ASSIGNMENT:
Run through the data and copy out every line that mentions the word "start".

[Stored items]
*** Block opens ***
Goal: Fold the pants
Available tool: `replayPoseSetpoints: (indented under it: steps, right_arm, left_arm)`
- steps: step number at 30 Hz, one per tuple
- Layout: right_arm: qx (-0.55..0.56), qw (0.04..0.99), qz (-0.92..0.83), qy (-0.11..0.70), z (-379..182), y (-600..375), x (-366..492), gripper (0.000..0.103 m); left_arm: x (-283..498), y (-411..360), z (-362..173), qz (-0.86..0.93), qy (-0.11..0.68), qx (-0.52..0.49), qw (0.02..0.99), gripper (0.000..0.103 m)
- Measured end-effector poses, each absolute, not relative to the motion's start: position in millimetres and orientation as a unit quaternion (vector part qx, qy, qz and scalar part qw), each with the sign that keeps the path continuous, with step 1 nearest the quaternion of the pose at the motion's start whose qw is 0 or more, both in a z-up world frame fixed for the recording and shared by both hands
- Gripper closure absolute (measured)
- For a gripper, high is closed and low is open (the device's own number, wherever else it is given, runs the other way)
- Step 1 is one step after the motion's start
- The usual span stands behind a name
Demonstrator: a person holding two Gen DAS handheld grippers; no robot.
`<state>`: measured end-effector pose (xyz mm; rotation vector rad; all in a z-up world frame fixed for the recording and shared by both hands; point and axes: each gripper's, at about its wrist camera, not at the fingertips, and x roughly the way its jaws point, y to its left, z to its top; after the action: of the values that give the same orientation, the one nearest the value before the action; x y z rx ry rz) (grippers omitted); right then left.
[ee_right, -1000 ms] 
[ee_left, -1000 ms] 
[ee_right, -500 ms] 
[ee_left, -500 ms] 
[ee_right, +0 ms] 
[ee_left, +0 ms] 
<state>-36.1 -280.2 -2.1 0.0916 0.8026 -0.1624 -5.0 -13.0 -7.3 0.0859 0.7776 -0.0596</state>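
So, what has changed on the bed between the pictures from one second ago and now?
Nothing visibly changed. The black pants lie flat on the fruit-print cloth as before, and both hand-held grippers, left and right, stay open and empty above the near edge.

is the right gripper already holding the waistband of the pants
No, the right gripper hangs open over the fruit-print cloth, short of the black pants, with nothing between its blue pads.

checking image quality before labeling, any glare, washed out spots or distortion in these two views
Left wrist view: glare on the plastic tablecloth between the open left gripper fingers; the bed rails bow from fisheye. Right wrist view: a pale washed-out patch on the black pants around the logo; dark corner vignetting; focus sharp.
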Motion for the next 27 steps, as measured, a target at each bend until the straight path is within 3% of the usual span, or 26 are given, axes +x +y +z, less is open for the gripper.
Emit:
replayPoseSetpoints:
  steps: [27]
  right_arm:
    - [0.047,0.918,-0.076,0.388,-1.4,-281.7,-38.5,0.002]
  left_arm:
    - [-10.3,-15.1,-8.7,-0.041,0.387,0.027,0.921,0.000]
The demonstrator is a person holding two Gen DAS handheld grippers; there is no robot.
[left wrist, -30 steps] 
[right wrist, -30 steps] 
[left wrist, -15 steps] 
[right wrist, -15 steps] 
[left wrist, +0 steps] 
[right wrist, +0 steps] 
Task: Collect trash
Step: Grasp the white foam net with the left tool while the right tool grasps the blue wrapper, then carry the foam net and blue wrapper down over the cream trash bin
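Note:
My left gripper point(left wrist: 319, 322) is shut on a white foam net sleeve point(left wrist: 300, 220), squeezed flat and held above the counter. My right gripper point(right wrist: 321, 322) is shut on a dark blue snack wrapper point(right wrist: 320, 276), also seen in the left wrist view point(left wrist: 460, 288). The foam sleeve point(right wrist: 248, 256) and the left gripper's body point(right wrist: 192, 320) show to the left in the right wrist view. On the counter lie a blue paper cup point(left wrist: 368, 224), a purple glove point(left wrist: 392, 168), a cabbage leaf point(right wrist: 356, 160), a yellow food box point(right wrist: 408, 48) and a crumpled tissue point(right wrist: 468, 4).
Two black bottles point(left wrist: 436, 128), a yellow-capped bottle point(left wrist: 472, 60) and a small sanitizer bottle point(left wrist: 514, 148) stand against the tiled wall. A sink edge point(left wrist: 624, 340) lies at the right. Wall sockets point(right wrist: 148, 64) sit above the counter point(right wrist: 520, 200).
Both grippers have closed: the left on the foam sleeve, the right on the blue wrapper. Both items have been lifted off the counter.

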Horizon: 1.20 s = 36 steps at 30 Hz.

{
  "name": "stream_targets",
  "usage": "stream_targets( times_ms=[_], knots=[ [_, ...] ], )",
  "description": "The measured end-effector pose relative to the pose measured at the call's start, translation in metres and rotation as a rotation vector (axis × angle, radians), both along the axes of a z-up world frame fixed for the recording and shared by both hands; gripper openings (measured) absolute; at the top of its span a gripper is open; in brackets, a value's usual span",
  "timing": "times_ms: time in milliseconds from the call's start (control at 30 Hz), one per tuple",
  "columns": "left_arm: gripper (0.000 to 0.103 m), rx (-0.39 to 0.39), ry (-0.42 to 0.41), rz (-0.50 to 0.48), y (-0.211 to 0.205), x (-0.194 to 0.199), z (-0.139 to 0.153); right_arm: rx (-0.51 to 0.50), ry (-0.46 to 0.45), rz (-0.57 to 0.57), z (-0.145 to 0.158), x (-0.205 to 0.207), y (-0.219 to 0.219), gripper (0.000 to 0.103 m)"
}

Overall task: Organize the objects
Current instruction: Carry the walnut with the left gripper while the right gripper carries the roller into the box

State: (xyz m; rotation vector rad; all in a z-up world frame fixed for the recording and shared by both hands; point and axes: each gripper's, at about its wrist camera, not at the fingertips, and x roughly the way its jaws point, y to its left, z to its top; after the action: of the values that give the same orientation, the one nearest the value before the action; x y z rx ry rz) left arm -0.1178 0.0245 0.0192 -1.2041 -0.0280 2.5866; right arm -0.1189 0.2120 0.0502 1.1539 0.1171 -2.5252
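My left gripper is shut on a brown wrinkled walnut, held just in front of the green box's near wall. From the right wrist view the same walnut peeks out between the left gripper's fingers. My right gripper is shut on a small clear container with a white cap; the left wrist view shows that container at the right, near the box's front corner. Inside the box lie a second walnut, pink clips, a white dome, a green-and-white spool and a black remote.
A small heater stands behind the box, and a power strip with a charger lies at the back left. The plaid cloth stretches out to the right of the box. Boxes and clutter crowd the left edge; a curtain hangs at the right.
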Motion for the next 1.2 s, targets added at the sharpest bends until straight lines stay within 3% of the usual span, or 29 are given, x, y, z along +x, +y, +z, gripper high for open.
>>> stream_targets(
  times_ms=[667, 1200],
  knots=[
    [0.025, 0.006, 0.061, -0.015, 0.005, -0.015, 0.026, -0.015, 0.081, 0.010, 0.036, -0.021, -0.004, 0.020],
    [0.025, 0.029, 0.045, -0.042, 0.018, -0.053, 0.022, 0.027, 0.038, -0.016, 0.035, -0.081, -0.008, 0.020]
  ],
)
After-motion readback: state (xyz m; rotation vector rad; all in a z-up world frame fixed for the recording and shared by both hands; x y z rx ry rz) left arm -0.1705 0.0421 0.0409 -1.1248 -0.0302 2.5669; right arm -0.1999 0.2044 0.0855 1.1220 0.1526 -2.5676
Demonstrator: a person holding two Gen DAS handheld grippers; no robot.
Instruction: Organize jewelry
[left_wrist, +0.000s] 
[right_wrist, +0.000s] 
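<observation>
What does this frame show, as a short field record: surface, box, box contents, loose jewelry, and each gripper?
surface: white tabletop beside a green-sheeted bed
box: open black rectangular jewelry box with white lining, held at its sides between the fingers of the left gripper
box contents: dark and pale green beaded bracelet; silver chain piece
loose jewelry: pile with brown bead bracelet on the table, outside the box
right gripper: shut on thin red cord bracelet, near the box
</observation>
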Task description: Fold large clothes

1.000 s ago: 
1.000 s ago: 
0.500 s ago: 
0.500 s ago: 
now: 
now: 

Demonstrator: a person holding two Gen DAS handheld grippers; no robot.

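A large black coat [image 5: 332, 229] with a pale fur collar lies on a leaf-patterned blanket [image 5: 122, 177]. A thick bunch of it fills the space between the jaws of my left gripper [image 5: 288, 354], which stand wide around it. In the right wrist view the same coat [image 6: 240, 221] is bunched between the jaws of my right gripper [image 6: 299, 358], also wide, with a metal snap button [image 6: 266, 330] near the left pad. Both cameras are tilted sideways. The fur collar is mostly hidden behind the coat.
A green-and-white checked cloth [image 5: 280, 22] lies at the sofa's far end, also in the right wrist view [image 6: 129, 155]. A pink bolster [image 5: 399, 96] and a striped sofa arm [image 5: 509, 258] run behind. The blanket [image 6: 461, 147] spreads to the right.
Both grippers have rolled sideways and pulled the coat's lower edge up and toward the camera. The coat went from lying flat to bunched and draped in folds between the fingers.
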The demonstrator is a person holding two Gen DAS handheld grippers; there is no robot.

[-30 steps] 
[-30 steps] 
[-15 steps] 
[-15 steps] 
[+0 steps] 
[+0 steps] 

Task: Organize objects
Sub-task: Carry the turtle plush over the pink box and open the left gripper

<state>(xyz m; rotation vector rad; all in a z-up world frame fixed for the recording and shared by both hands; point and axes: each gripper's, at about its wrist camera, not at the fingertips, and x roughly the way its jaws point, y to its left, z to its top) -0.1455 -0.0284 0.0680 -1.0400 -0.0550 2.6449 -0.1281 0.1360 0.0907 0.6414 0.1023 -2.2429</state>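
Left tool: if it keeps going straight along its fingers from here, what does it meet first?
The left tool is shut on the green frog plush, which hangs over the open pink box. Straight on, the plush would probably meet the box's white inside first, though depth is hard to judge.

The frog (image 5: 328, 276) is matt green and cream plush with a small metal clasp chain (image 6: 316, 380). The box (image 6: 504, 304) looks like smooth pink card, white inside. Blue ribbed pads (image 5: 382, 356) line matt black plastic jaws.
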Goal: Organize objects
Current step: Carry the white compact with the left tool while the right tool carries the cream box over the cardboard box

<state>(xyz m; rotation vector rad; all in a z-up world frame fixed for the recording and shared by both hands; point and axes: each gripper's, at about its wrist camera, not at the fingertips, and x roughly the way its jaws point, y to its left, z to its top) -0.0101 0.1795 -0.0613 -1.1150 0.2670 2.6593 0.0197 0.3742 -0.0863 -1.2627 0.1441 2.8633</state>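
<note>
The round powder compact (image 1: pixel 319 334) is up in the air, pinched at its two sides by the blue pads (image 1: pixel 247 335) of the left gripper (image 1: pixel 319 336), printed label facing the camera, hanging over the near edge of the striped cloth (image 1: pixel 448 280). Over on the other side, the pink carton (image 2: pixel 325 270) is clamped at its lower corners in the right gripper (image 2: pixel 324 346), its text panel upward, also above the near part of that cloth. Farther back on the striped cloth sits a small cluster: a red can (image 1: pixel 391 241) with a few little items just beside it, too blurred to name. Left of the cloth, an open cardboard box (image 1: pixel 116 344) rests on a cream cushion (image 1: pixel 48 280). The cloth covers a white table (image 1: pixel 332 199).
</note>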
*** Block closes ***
SOLVED EXERCISE:
- Measured end-effector poses, each absolute, not relative to the motion's start: position in millimetres and orientation as a unit quaternion (vector part qx, qy, qz and scalar part qw), each with the sign that keeps the path continuous, with step 1 nearest the quaternion of the pose at the motion's start whose qw is 0 or more, both in a z-up world frame fixed for the recording and shared by both hands
- Step 1 is one step after the motion's start
  "description": "The measured end-effector pose relative to the pose measured at the call's start, translation in metres and rotation as a rotation vector (axis × angle, radians), both along the axes of a z-up world frame fixed for the recording and shared by both hands; gripper openings (measured) absolute; at the top of its span a gripper is open; in brackets, a value's usual span",
  "timing": "times_ms: time in milliseconds from the call's start (control at 30 Hz), one per tuple",

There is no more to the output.